DATA EXTRACT section start

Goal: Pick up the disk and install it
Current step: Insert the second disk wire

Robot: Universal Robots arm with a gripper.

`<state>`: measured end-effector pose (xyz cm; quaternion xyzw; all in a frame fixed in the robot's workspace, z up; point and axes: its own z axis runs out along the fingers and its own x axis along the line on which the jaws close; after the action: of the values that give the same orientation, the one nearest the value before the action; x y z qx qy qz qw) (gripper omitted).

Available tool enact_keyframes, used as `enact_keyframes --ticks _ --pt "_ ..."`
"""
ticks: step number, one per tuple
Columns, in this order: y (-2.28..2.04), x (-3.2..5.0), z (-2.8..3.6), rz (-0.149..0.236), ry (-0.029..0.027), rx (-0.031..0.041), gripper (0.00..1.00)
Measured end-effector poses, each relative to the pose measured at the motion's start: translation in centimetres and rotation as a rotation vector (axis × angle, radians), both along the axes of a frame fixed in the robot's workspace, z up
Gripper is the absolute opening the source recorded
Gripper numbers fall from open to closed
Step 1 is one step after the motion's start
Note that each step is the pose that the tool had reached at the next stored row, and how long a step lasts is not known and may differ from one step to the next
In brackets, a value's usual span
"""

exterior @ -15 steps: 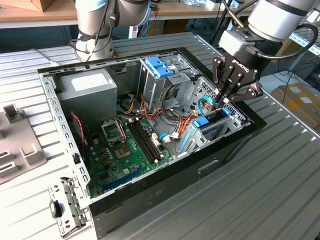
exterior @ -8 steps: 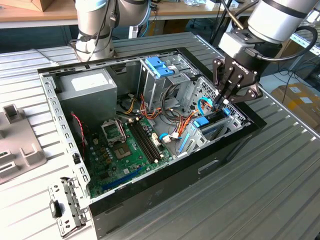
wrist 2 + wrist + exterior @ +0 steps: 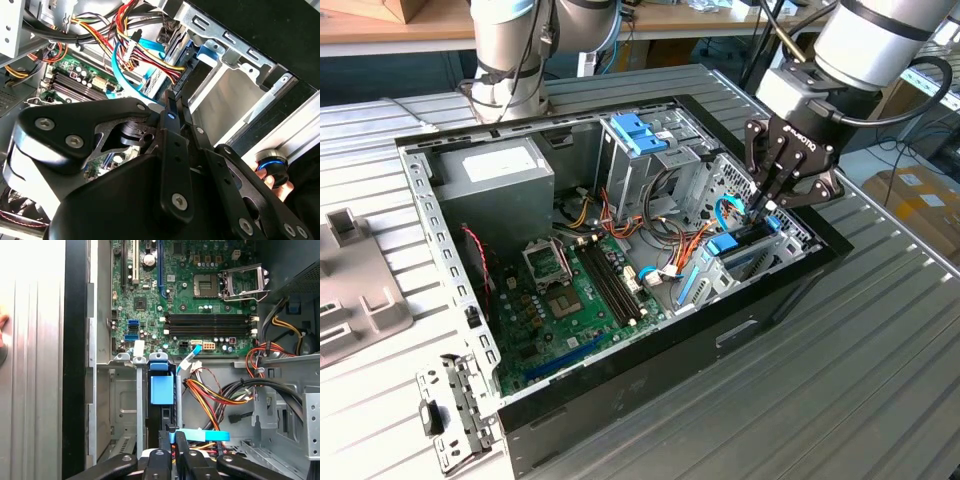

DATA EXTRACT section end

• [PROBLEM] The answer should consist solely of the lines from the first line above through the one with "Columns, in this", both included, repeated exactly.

• [ANSWER BOX]
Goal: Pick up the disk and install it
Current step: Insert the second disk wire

Robot: Universal Robots arm with a gripper.

`<state>`: measured end-effector pose (xyz cm; quaternion xyzw; all in a frame fixed in the robot's workspace, z up; point and axes: its own z axis runs out along the fingers and its own x axis along the line on which the jaws close; after the action: of the values that give the same orientation, the one nearest the value before the action; x y z qx qy qz qw) (gripper omitted).

Available tool enact_keyframes, used as `enact_keyframes --ticks _ --pt "_ ..."`
"""
ticks: step number, one per tuple
Columns, in this order: y (-2.28..2.04), x (-3.2..5.0), z (-2.8..3.6), rz (-0.149..0.236), ry (-0.029..0.027), rx (-0.031..0.041), gripper (0.00..1.00)

The response to this exercise is complete.